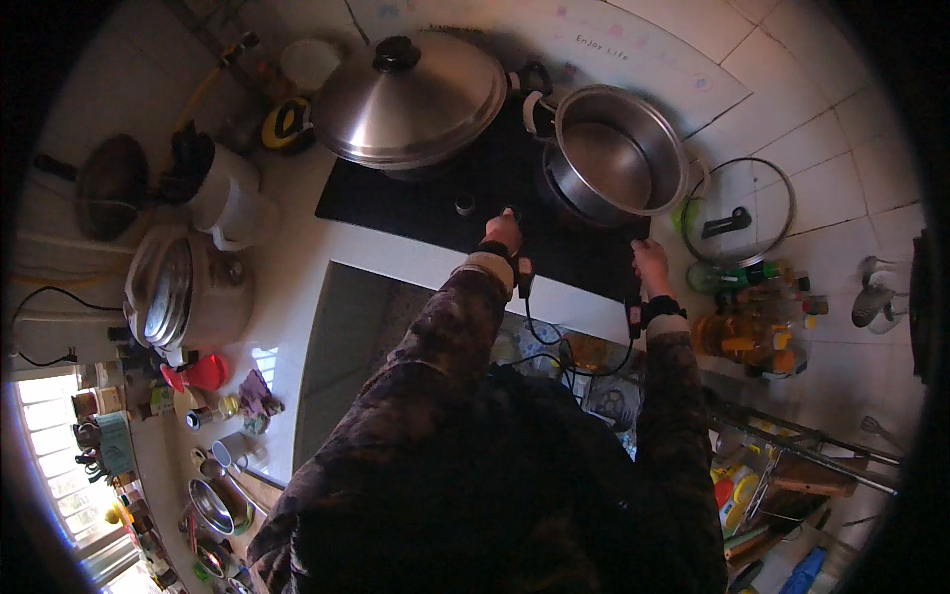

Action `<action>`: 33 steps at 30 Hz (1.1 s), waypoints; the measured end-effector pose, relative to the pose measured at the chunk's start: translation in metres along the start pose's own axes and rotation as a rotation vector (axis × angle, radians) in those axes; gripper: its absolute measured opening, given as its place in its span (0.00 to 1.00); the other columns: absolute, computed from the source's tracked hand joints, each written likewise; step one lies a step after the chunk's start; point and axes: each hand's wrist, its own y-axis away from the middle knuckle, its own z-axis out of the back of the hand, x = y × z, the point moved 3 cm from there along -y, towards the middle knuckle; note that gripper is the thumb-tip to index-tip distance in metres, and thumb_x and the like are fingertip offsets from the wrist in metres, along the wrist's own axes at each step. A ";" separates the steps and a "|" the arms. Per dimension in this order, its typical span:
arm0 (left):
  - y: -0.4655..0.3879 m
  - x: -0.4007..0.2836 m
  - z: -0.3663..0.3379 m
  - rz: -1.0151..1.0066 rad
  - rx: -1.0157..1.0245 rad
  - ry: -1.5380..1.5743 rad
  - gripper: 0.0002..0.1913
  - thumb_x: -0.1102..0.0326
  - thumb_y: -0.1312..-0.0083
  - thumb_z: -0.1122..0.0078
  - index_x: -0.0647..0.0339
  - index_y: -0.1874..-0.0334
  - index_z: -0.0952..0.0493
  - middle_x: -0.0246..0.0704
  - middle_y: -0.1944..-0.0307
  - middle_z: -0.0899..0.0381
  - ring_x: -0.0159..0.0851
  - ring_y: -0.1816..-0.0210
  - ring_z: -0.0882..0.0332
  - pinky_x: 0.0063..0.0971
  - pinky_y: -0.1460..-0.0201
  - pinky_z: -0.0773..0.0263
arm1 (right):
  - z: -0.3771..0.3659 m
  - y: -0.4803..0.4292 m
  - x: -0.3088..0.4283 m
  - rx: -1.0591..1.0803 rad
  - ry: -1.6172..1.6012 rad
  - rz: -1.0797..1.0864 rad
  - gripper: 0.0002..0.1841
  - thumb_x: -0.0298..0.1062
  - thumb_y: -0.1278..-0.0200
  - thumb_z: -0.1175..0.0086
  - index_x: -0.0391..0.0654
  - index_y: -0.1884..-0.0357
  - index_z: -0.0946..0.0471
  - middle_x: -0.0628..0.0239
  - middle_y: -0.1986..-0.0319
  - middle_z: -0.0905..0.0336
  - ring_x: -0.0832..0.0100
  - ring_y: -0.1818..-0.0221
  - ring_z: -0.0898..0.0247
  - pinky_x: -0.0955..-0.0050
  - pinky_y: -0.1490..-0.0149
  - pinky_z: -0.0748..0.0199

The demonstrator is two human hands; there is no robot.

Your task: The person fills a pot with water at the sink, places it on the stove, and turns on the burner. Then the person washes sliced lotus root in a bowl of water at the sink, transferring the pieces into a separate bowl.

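Note:
My left hand [505,233] has its fingers around a dark control knob [513,214] at the front of the black glass cooktop [415,204]. A second knob [464,206] sits to the left of it, untouched. At the cooktop's right front corner, my right hand [652,267] has its fingers curled by the edge; whether anything is in them is hidden. Beyond my hands, on the right burner, stands an uncovered stainless steel pot [612,160] whose inside looks empty. A wide pan under a domed steel lid [415,104] covers the left burner.
A glass lid [738,211] leans against the tiled wall on the right, near several bottles [742,334]. An electric pressure cooker [197,289] and white jug [230,211] stand left. Cables [545,356] hang from both wrists. A rack [801,438] is at lower right.

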 end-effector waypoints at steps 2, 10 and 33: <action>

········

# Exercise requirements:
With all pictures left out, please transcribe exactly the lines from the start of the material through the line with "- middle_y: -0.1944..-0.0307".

# Response area:
Action `<action>`: 33 steps at 30 Hz (1.1 s), waypoints; the measured end-effector pose, relative to the pose measured at the chunk's start: translation in metres along the start pose's own axes and rotation as a rotation vector (axis × angle, radians) in those axes; gripper: its absolute measured opening, given as its place in its span (0.00 to 1.00); the other columns: absolute, computed from the source's tracked hand joints, each written likewise; step one lies a step after the chunk's start; point and axes: each hand's wrist, its own y-axis away from the middle knuckle, its own z-axis out of the back of the hand, x = y × z, the point moved 3 cm from there along -y, towards the middle knuckle; note that gripper is the thumb-tip to index-tip distance in metres, and thumb_x and the like are fingertip offsets from the wrist in metres, along the wrist's own axes at each step. A ";" separates the steps and a "|" the arms. Per dimension in this order, its typical span:
arm0 (left):
  - y: -0.4655..0.3879 m
  - x: -0.4007..0.2836 m
  - z: -0.3663..0.3379 m
  - rz: -1.0151..1.0066 rad
  - rx: -1.0157..1.0245 rad
  - ry: -1.5380..1.5743 rad
  - gripper: 0.0002..0.1913
  - thumb_x: -0.1102..0.0326
  - thumb_y: -0.1312..-0.0083
  - thumb_z: -0.1122..0.0078
  - index_x: -0.0647..0.0339
  - index_y: -0.1874..-0.0334
  - index_z: -0.0952..0.0493
  - middle_x: -0.0246..0.0704
  - middle_y: -0.1944..-0.0307

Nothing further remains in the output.